__WHAT TO WORK ON__
Within the data below, state how many lines contain the string "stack". Provide the number only.

════════════════

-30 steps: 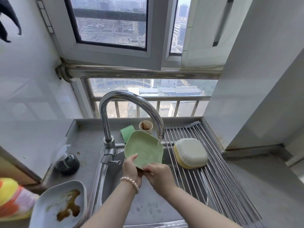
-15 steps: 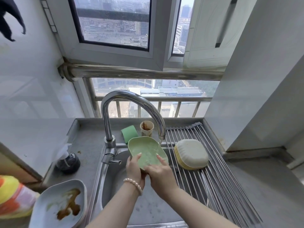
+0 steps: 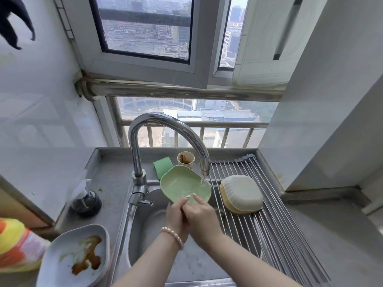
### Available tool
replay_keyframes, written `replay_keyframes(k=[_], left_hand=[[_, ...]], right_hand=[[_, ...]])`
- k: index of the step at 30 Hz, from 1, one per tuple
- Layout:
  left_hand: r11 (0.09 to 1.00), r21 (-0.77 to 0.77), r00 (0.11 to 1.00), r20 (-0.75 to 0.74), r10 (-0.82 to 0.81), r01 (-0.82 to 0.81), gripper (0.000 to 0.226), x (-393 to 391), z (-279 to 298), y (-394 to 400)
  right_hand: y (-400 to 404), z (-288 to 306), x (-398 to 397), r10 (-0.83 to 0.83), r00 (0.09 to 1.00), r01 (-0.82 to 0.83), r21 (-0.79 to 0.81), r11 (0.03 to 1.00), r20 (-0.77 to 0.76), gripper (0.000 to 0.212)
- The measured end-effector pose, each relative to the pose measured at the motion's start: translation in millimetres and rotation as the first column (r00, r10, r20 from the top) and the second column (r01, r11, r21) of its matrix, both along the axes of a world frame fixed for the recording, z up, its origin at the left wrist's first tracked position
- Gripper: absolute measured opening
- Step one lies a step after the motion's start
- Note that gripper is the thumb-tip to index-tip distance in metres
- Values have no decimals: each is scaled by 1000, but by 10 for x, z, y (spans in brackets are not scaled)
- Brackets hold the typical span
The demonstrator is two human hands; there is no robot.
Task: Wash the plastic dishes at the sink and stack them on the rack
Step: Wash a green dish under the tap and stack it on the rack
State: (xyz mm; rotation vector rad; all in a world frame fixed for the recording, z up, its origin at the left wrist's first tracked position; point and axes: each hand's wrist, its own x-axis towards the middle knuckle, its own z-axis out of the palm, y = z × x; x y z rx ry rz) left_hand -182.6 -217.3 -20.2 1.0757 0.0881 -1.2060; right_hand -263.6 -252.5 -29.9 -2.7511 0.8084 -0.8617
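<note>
1. The green dish [image 3: 184, 184] is tilting over the sink [image 3: 145, 241] under the faucet [image 3: 165, 129], water striking its right edge.
2. The left hand [image 3: 176, 216] and right hand [image 3: 202, 217] are clamping its near rim, fingers [image 3: 198, 198] closed on it.
3. Wet plastic is probably slippery; it could be dropping into the sink.
4. Runoff may be splashing the cream dish [image 3: 241, 194] drying on the rack [image 3: 279, 235].
5. The stained grey dish [image 3: 76, 257] is waiting at the near left on the desk [image 3: 112, 175].
</note>
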Motion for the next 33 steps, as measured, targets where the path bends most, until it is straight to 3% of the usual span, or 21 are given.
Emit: replay_keyframes(k=[3, 4, 6, 8, 10, 12, 14, 16, 18, 20, 22, 24, 26, 29, 31, 33], left_hand=[[1000, 19, 1000, 3, 25, -25, 32, 23, 45, -42], [999, 26, 1000, 0, 21, -21, 34, 79, 78, -50], [998, 62, 999, 32, -14, 12, 30, 183, 129, -44], [990, 120, 996, 36, -79, 74, 28, 242, 162, -29], [982, 144, 991, 23, -129, 125, 25, 239, 149, -8], [989, 109, 995, 1, -98, 98, 23, 201, 142, 0], [999, 48, 1000, 13, -8, 7, 23, 95, 57, -17], [996, 19, 996, 25, 83, -83, 17, -31, 20, 11], [992, 13, 992, 9, 125, -125, 14, -73, -1, 7], [986, 30, 986, 3, 165, -165, 36, -8, -40, -31], [983, 40, 983, -19, 182, -181, 60, 89, -98, -52], [981, 47, 982, 32, 188, -189, 50, 128, -56, -26], [985, 61, 981, 121, 154, -162, 28, 107, 6, -10], [996, 61, 991, 126, 51, -59, 31, 34, 8, 23], [996, 84, 998, 68, 3, -9, 42, -9, -28, 32], [998, 68, 1000, -12, -20, 21, 50, -22, -77, 43]], right_hand=[[76, -8, 19, -16, 983, -30, 250, 968, 181, 15], [33, -49, -51, 12, 983, -58, 245, 968, 182, 15], [-137, -131, -224, 39, 996, -44, 68, 997, 82, 16], [-319, -190, -356, -27, 992, 16, -94, 995, -124, 5], [-363, -192, -387, -106, 946, 62, -151, 987, -306, 28], [-284, -166, -322, -143, 936, 86, -186, 979, -322, 32], [-151, -84, -187, -134, 970, 91, -206, 974, -202, 18], [-27, -30, -35, -85, 992, 73, -119, 990, -95, 17], [32, -2, 26, -46, 999, 46, 75, 996, -5, 18], [27, 43, -25, -3, 1000, -3, 331, 944, 17, 28], [-23, 80, -110, 96, 992, -44, 488, 872, -82, 56], [-91, 92, -186, 155, 959, -56, 378, 924, -236, 86], [-170, 121, -213, 67, 896, 23, 195, 980, -439, 102], [-242, 236, -183, -110, 698, 217, 63, 974, -707, 92], [-236, 335, -97, -132, 585, 332, 88, 939, -800, 82], [-231, 373, -27, -114, 517, 385, 111, 916, -848, 87]])
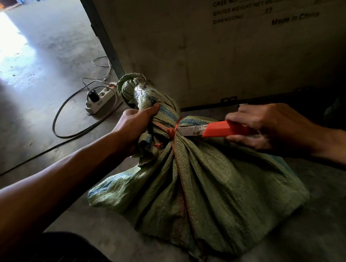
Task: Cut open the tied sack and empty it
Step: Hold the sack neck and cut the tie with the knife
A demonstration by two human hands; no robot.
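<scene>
A green woven sack with blue stripes lies on the concrete floor, its neck gathered and bound by an orange tie. My left hand grips the twisted neck just above the tie and holds it up. My right hand is closed around the orange handle of a utility knife. The knife's steel blade points left, and its tip touches the orange tie at the neck. The sack's contents are hidden inside it.
A large wooden crate with printed shipping text stands right behind the sack. A white power strip with plugs and a looping black cable lies on the floor to the left. Bright daylight falls on the floor at the far left.
</scene>
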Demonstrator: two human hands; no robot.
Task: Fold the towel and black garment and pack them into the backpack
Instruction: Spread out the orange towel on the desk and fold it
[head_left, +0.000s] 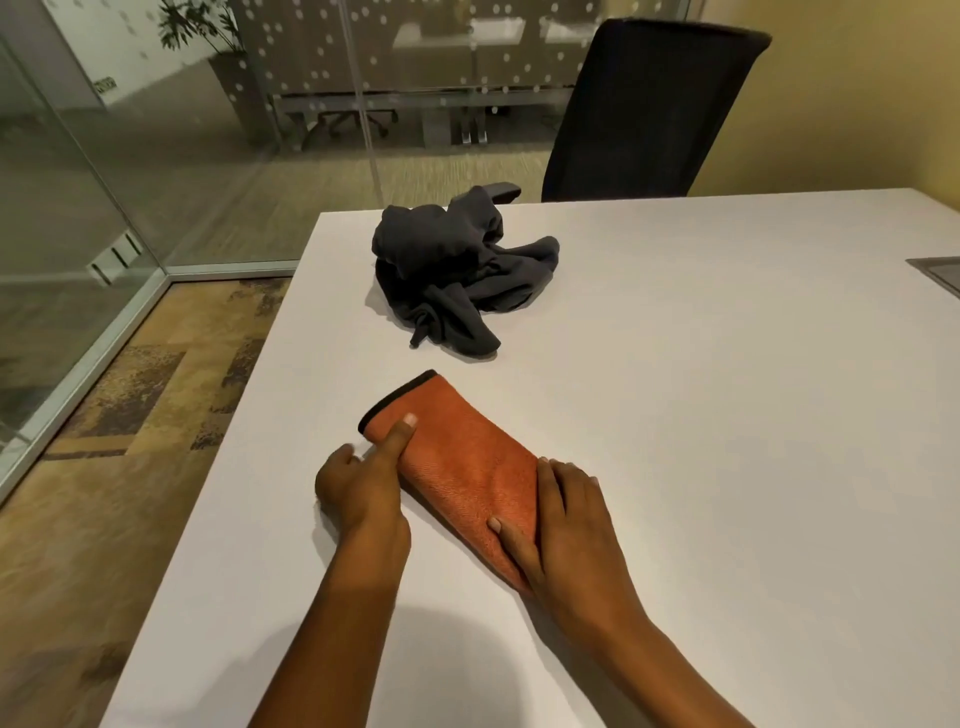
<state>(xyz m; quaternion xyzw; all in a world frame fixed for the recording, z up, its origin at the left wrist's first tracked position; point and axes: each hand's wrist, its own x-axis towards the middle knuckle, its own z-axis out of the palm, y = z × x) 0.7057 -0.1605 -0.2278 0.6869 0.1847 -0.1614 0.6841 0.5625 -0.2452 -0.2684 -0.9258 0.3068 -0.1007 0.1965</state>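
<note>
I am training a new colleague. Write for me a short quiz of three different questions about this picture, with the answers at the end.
1. True or false: the black garment is already folded.
2. Which thing do both hands touch?
A. the chair
B. the orange towel
C. the black garment
3. Fill in the missing word: the backpack is ____ in this view.

Key
1. False. It lies crumpled on the white table, beyond the towel.
2. B. The left hand has its thumb on the towel's far left part, and the right hand holds its near end with thumb on top.
3. Absent (not visible).
</note>
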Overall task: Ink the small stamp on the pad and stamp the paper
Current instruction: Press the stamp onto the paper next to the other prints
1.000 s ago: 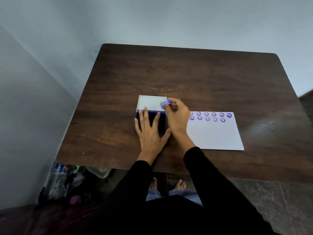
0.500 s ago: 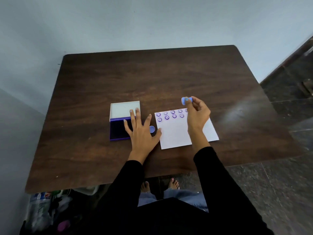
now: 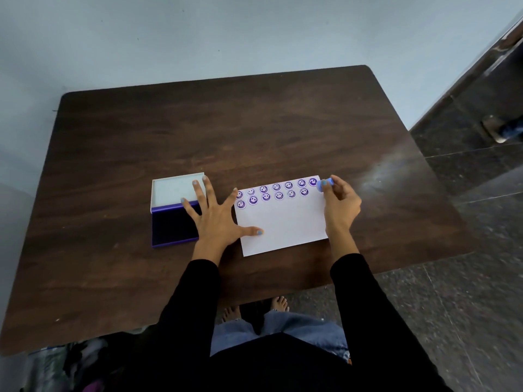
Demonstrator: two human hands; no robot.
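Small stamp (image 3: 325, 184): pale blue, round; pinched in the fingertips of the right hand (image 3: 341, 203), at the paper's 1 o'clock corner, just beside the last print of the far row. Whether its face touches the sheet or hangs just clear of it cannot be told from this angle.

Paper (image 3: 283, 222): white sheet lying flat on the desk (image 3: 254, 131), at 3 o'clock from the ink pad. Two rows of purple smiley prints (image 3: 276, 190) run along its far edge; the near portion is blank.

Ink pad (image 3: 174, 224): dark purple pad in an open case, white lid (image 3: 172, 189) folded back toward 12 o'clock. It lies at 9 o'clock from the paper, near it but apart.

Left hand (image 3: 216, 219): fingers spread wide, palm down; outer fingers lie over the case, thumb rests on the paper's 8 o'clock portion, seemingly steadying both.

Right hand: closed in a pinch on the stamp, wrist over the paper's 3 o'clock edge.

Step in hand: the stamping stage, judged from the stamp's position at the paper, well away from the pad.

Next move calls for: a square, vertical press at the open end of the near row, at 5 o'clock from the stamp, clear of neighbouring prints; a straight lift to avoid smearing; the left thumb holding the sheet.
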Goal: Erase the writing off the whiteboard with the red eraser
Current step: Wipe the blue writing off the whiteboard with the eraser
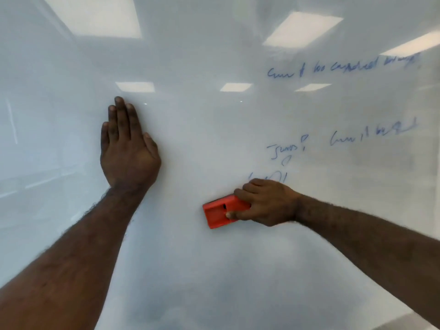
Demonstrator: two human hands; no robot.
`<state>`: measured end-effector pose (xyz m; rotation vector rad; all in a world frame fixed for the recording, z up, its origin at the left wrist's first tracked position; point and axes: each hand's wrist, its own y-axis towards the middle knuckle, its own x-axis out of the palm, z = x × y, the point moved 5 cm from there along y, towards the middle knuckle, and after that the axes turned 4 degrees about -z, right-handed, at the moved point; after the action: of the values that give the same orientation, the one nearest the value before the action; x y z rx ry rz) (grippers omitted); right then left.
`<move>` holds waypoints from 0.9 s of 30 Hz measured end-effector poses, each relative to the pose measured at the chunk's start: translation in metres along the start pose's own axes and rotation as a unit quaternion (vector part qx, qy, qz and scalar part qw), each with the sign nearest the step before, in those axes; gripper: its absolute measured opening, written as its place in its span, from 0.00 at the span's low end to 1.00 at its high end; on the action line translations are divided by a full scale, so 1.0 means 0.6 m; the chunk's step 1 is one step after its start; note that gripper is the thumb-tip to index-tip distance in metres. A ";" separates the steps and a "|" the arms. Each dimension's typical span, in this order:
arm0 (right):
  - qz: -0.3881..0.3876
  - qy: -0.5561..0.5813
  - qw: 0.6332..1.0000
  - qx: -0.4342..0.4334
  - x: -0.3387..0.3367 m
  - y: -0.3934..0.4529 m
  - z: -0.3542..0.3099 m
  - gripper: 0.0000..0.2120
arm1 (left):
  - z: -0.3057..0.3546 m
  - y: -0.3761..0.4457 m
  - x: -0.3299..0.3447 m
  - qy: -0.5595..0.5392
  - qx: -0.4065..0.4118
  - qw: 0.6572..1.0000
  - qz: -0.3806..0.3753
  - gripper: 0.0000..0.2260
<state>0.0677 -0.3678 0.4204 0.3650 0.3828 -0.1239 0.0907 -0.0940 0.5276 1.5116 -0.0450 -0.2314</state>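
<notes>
A glossy whiteboard (202, 139) fills the head view. My right hand (266, 202) grips the red eraser (217, 213) by its right end and holds it against the board, low and right of centre. Blue handwriting stands on the board's right half: a top line (338, 66), a middle line (371, 133), a short word (284, 150), and a partly wiped scrap (277, 176) just above my right hand. My left hand (127, 148) lies flat on the board at centre left, fingers straight and pointing up.
Ceiling light panels reflect in the board's upper part (302, 28). A faint vertical mark (12, 120) shows at the far left. The left and lower areas of the board carry no writing.
</notes>
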 end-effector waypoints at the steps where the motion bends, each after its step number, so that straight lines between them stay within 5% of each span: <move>1: 0.008 -0.007 1.000 0.015 -0.019 0.008 0.040 0.19 | 0.013 0.010 0.003 -0.003 0.006 1.000 -0.001 0.27; 4: 0.052 -0.023 0.986 0.158 -0.083 0.020 0.188 0.18 | 0.053 0.042 0.012 -0.013 0.024 1.000 -0.003 0.27; 6: 0.113 -0.014 0.940 0.322 -0.122 0.011 0.295 0.23 | 0.079 0.065 0.017 -0.019 0.027 0.999 0.002 0.27; 9: 0.195 0.064 0.774 0.599 -0.133 -0.044 0.394 0.27 | 0.101 0.089 0.019 -0.022 0.024 0.999 0.005 0.27; 12: 0.244 0.099 0.618 0.741 -0.120 -0.068 0.396 0.28 | 0.109 0.094 0.020 -0.023 0.012 1.000 0.010 0.27; 14: 0.268 0.089 0.630 0.723 -0.116 -0.029 0.364 0.28 | 0.113 0.093 0.024 -0.025 0.006 1.000 0.018 0.27; 18: 0.265 0.067 0.849 0.452 -0.105 0.118 0.229 0.26 | 0.110 0.092 0.030 -0.025 0.010 0.999 0.033 0.27; 21: 0.194 0.041 0.933 0.300 -0.100 0.134 0.201 0.25 | 0.106 0.090 0.029 -0.025 0.023 0.999 0.038 0.27; 24: 0.218 0.019 0.898 0.383 -0.106 0.058 0.272 0.26 | 0.106 0.090 0.030 -0.025 0.036 0.998 0.043 0.27; 27: 0.288 0.065 0.748 0.594 -0.094 -0.094 0.341 0.26 | 0.106 0.088 0.031 -0.023 0.035 0.998 0.044 0.27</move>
<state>0.0752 -0.4931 0.6006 1.7617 0.2664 0.3021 0.1043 -0.1578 0.5821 1.5700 -0.1572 -0.1952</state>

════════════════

__FINISHED TASK__
2